E' proprio questa la più importante novità di questo nuovo lavoro del regista romano, che lo fa discostare dai precedenti: la storia non è più incentrata su una tipologia di personaggi (gli adolescenti in Ecco fatto e Come te nessuno mai, i trentenni ne L'ultimo bacio), ma piuttosto su un particolare contesto, ovvero quello familiare: istituzione borghese per eccellenza, la famiglia era già stata trattata da Muccino nei film precedenti, ma solo qui assurge a centro della storia, subordinando le singole storie dei personaggi alle sue dinamiche interne. E' una novità che ha sicuramente fatto bene al cinema del regista romano, allontanando i rischi di un'eccessiva categorizzazione, di un incasellamento dei suoi personaggi in comode categorie predefinite che avrebbero finito per far perdere loro attinenza con la realtà. Qui il fulcro motore della storia è sicuramente l'incontro di Carlo (intepretato da un ottimo Fabrizio Bentivoglio) con la sua vecchia "fiamma" Alessia (un'altrettanto convincente Monica Bellucci); ma il tradimento che ne seguirà sarà solo la punta dell'iceberg, il risultato ultimo di una lunga crisi taciuta, fatta di incomprensioni, aspirazioni frustrate, insoddisfazione per il proprio stato. Questa crisi si sovrapporrà con quelle, altrettanto personali ma comunque "proiettate" sulla famiglia, di Paolo e Valentina: lui ha 19 anni ed un futuro incerto davanti, in un'età in cui l'incertezza è forse la caratteristica principale; gli amici sono "lontani", i genitori fuori portata, e la sensazione di essere fuori posto è sempre dietro l'angolo. Valentina è invece alla ricerca di un riconoscimento che intravede solo attraverso la carriera televisiva; determinata a diventare velina in un programma televisivo, si renderà presto conto che il mondo a cui si sta accostando è di plastica, e che il mal di vivere dei suoi protagonisti è anche peggiore di quello (molto meno rassegnato) dei suoi familiari. Le diverse crisi dei protagonisti esploderanno tutte contemporaneamente, e la disgregazione sarà a un passo.
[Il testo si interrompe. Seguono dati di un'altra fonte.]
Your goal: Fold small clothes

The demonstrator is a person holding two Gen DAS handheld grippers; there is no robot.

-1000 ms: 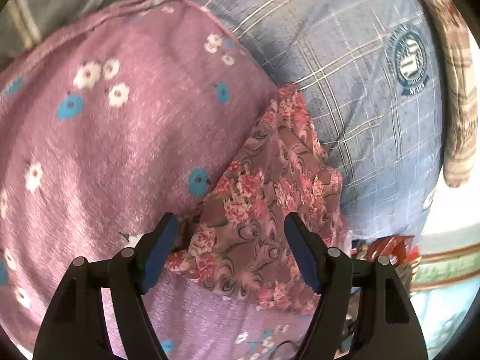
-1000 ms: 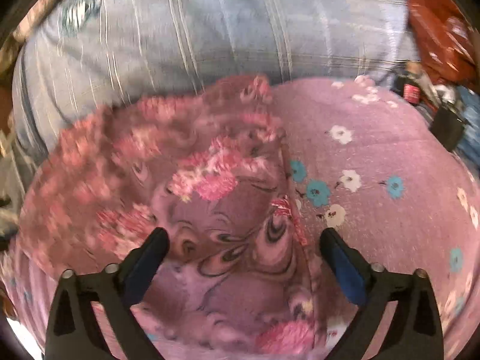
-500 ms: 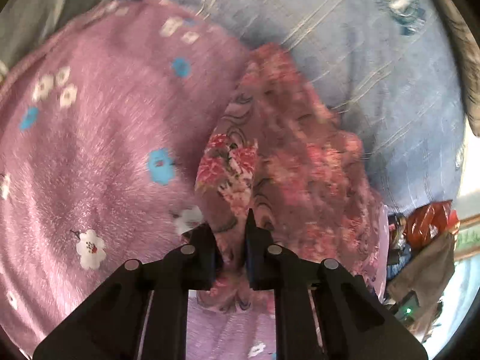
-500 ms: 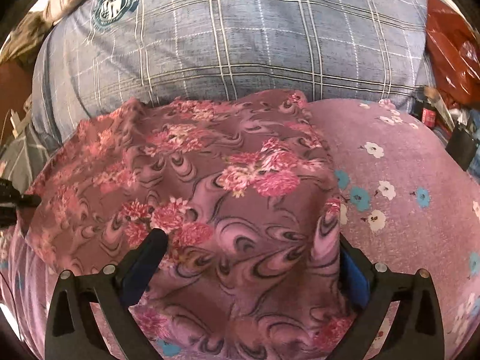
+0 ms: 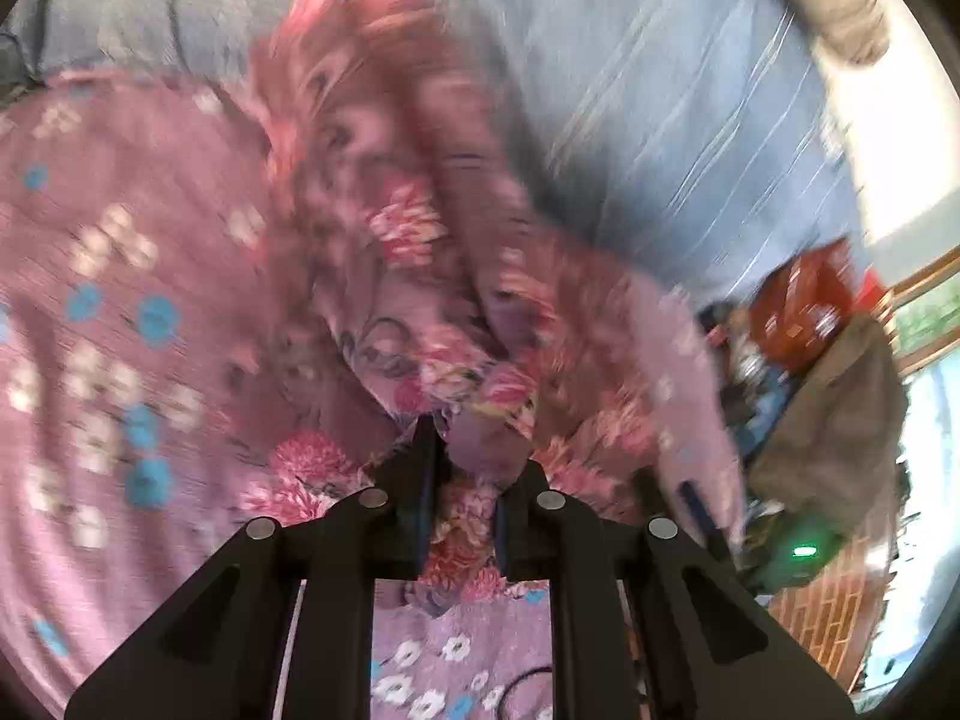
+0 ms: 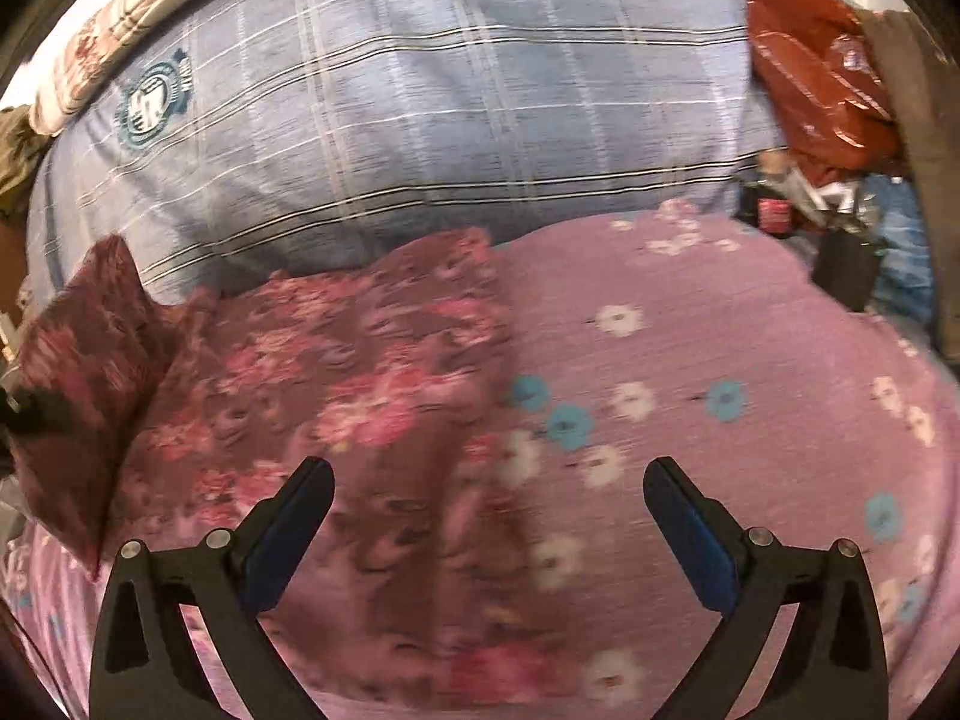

Muccino non è, come potrebbe apparire ad uno sguardo superficiale, un demolitore dell'istituzione familiare; la famiglia è anzi punto di partenza imprescindibile per le storie del regista romano, e ciò appare tanto evidente qui (con la faticosa ricomposizione del nucleo familiare dopo l'incidente a Carlo) quanto nei suoi film precedenti (il risolutorio confronto finale in Come te nessuno mai, la scelta, problematica ma quasi obbligata, del protagonista de L'ultimo bacio contrapposta a quella, poco ragionata e che sa di sconfitta, dei suoi amici che decidono di scappare). Tuttavia, il regista sembra ben consapevole dei rischi e delle contraddizioni che la vita familiare porta in grembo: ben lungi dal voler dar loro una soluzione, Muccino li prende invece come punto di partenza per costruir loro intorno una poetica. L'intelligente finale, che rifugge da un happy-ending consolatorio e lascia aperte questioni che devono essere lasciate aperte, conferma quest'assunto: starà ai protagonisti saper convivere con una situazione in cui le incertezze non possono essere tagliate fuori, e la stabilità è una pura chimera.

Muccino si conferma un ottimo narratore, eccellente anche nella direzione degli attori: questi ultimi appaiono tutti in palla e perfetti per i rispettivi ruoli: ai già citati Bentivoglio e Bellucci vanno aggiunti una credibilissima Laura Morante, isterica e sperduta quanto basta, e i due giovani Silvio Muccino (fratello del regista e già attore abbastanza esperto) e Nicoletta Romanoff (esordiente, ma con una sicurezza che non la fa affatto sembrare tale). Così, si può sorvolare sui pur presenti difetti (la troppo affrettata, e poco approfondita, risoluzione dei problemi di Paolo, alcuni dialoghi, specie tra i ragazzi, che risultano forzati e poco credibili) che sulla bilancia finiscono, fortunatamente, per pesare meno dei pregi.
Una prova, quindi, complessivamente positiva per il regista romano, un film più riuscito e maturo del precedente, parte di un percorso che sicuramente potrà riservare nuove, e piacevoli, sorprese, per un cinema italiano che fortunatamente, ogni tanto, è ancora in grado di raccontare senza essere per forza didascalico.